■ **About this exercise**: Every line below that includes the word "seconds" needs to be copied.

Segment Start: Data section

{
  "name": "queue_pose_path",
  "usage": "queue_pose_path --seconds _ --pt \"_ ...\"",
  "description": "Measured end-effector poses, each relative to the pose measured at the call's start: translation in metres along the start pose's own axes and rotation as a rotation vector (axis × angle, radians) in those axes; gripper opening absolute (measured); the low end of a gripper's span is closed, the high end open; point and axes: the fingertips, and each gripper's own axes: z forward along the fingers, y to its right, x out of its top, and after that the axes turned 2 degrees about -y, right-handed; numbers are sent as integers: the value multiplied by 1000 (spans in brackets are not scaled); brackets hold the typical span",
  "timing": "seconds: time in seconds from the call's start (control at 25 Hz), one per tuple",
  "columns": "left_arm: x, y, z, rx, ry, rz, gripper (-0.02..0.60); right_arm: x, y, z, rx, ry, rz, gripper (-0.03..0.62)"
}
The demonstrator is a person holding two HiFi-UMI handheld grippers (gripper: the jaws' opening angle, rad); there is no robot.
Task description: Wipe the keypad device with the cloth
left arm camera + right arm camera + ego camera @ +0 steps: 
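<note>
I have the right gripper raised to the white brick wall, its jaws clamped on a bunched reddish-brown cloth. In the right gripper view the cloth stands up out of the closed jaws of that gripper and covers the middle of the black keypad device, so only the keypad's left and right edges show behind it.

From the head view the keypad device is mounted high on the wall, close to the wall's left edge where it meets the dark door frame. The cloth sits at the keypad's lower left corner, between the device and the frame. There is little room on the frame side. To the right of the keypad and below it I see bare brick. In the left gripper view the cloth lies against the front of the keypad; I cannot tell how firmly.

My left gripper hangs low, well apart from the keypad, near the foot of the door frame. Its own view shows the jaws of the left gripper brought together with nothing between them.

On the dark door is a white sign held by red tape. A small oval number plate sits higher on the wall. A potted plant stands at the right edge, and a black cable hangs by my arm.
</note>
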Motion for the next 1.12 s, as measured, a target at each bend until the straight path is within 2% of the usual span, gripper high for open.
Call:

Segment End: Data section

■ **Solution to the problem**:
  "usage": "queue_pose_path --seconds _ --pt \"_ ...\"",
  "timing": "seconds: time in seconds from the call's start (control at 25 Hz), one per tuple",

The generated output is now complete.